3

I have a Python script that calls another Python script using subprocess.Popen. I know the called code always returns 10 ,which means it failed.

My problem is, the caller only reads 10 approximatively 75% of the time. The other 25% it reads 0 and mistakes the called program failure code as a success. Same command, same environment, apparently random occurences.

Environment: Python 2.7.10, Linux Redhat 6.4. The code presented here is a (very) simplified version but I can still reproduce the problem using it.

This is the called script, constant_return.py:

#!/usr/bin/env python2.7
# -*- coding: utf-8 -*-

"""
Simplified called code
"""
import sys

if __name__ == "__main__":
    sys.exit(10)

This is the caller code:

#!/usr/bin/env python2.7
# -*- coding: utf-8 -*-

"""
Simplified version of the calling code
"""

try:
    import sys
    import subprocess
    import threading

except Exception, eImp:
    print "Error while loading Python library : %s" % eImp
    sys.exit(100)


class BizarreProcessing(object):
    """
    Simplified caller class
    """

    def __init__(self):
        """
        Classic initialization
        """
        object.__init__(self)


    def logPipe(self, isStdOut_, process_):
        """
        Simplified log handler
        """
        try:
            if isStdOut_:
                output = process_.stdout
                logfile = open("./log_out.txt", "wb")
            else:
                output = process_.stderr
                logfile = open("./log_err.txt", "wb")

            #Read pipe content as long as the process is running
            while (process_.poll() == None):
                text = output.readline()
                if (text != '' and text.strip() != ''):
                    logfile.write(text)

        #When the process is finished, there might still be lines remaining in the pipe
            output.readlines()
            for oneline in output.readlines():
                if (oneline != None and oneline.strip() != ''):
                    logfile.write(text)
        finally:
            logfile.close()


    def startProcessing(self):
        """
        Launch process
        """

        # Simplified command line definition
        command = "/absolute/path/to/file/constant_return.py"

        # Execute command in a new process
        process = subprocess.Popen(command, shell=True, stdout=subprocess.PIPE, stderr=subprocess.PIPE)

        #Launch a thread to gather called programm stdout and stderr
        #This to avoid a deadlock with pipe filled and such
        stdoutTread = threading.Thread(target=self.logPipe, args=(True, process))
        stdoutTread.start()
        stderrThread = threading.Thread(target=self.logPipe, args=(False, process))
        stderrThread.start()

        #Wait for the end of the process and get process result
        stdoutTread.join()
        stderrThread.join()
        result = process.wait()

        print("returned code: " + str(result))

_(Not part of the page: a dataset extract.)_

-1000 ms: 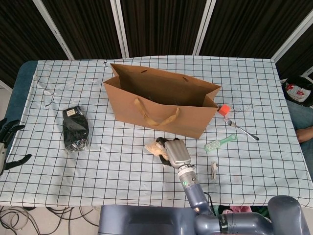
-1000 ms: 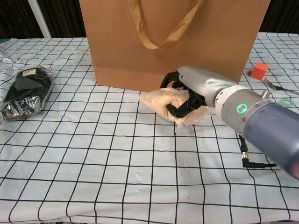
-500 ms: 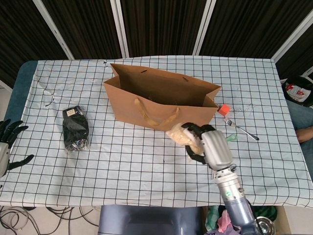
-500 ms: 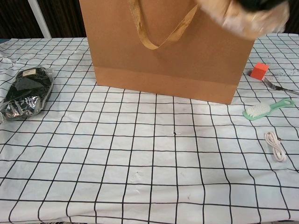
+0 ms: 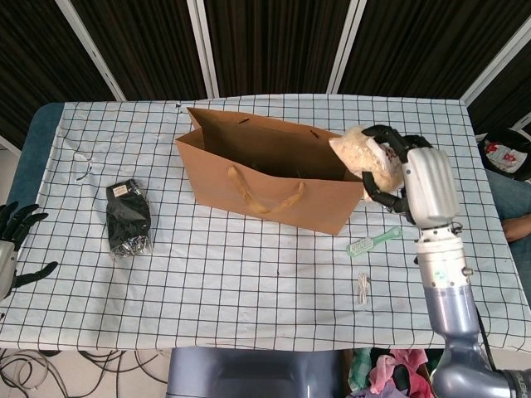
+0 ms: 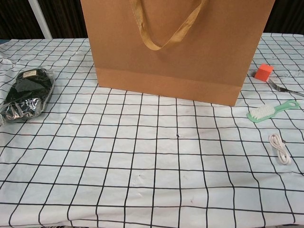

        #Send it back to the caller
        return (result)


#
# Main
#
if __name__ == "__main__":

    # Execute caller code
    processingInstance = BizarreProcessing()
    aResult = processingInstance.startProcessing()

    #Return the code
    sys.exit(aResult)

Here is what I type in bash to execute the caller script:

for res in {1..100}
do
    /path/to/caller/script.py
    echo $? >> /tmp/returncodelist.txt
done

It seems to be somehow connected to the way I read the called program outputs, because when I create the subprocess with process = subprocess.Popen(command, shell=True, stdout=sys.stdout, stderr=sys.stderr) and remove all the Thread stuff it reads the correct return code (but doesn't log as I want anymore...)

Any idea what I did wrong ?

Thanks a lot for your help

seb_fx
  • 33
  • 3
  • Is it some special python build? Why do you catch `Exception` while importing stdlib modules that should be present by default on redhat? – jfs Jul 21 '15 at 18:02
  • [this message on Python bug tracker might be related](http://bugs.python.org/msg142215) – jfs Jul 21 '15 at 18:20

1 Answers1

1

logPipe is also checking whether the process is alive to determine whether there's more data to read. This is not correct - you should be checking whether the pipe has reached EOF, by looking for a zero-length read, or by using output.readlines(). The I/O pipes may outlive the process.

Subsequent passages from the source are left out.